Ben Affleck has had some difficult times in recent years. Like his character in The Way Back, he descended into the bottle. It caused him to be divorced by his then-wife, Jennifer Garner, and lose his kids. Jack is seeking redemption by coaching these kids he could relate to because he was one of them at one time. Ben seems to have this role because it was very similar to his own life. He is also seeking that same redemption by portraying this character. It is a very prophetic experience for him in his life. It's rare that an actor can get clarity, through a role that can help them in their personal life.
Gavin O'Connor has arguably directed some of the best films of the last twenty years in Miracle, Warrior, and The Accountant, the latter of which Ben Affleck back in 2016. Like that film, The Way Back deals with a man completely isolated by his own life. O'Connor has a knack for taking these characters and making them be relatable in society. Whether it be two brothers who don't get along with themselves or their father in Warrior or a coach that has to accomplish the impossible task of forming a team that can beat the unbeatable in Miracle. All the films and characters within them have to battle their own personal demons. That's why they are so effective with the audiences watching them.

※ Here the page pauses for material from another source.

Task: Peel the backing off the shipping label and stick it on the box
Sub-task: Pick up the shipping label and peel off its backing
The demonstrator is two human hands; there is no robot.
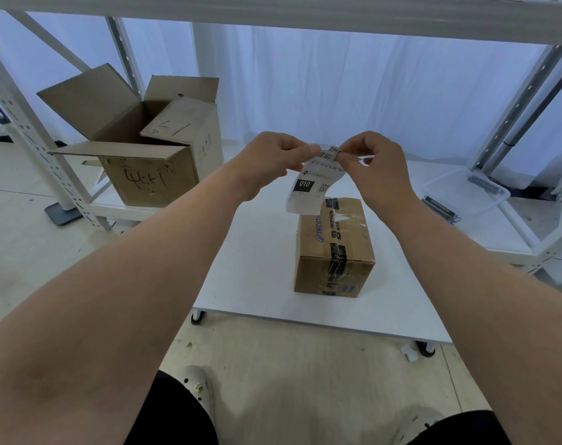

With The Way Back, Affleck and O'Connor delve deep into the mind of a very damaged man. The alcoholism portrayed in the film is spot on. From personal experience, I can say that I have never seen this disease depicted better in a film ever! The things he does and the penalty he has to pay is on par with many people who have suffered from this debilitating illness. Including myself. Ben Affleck gives the performance of his career in the best movie of the year so far. This film is the first film of the entire year that actually says something about life and the relationships we form. They can make an impact on someone. A person could come into another person's life at the right time and that could make all the difference in the world. In the case of a coach and his or her team, it could be all the motivation they need to keep on living or fighting to survive.
The Way Back opens in theaters on March 6.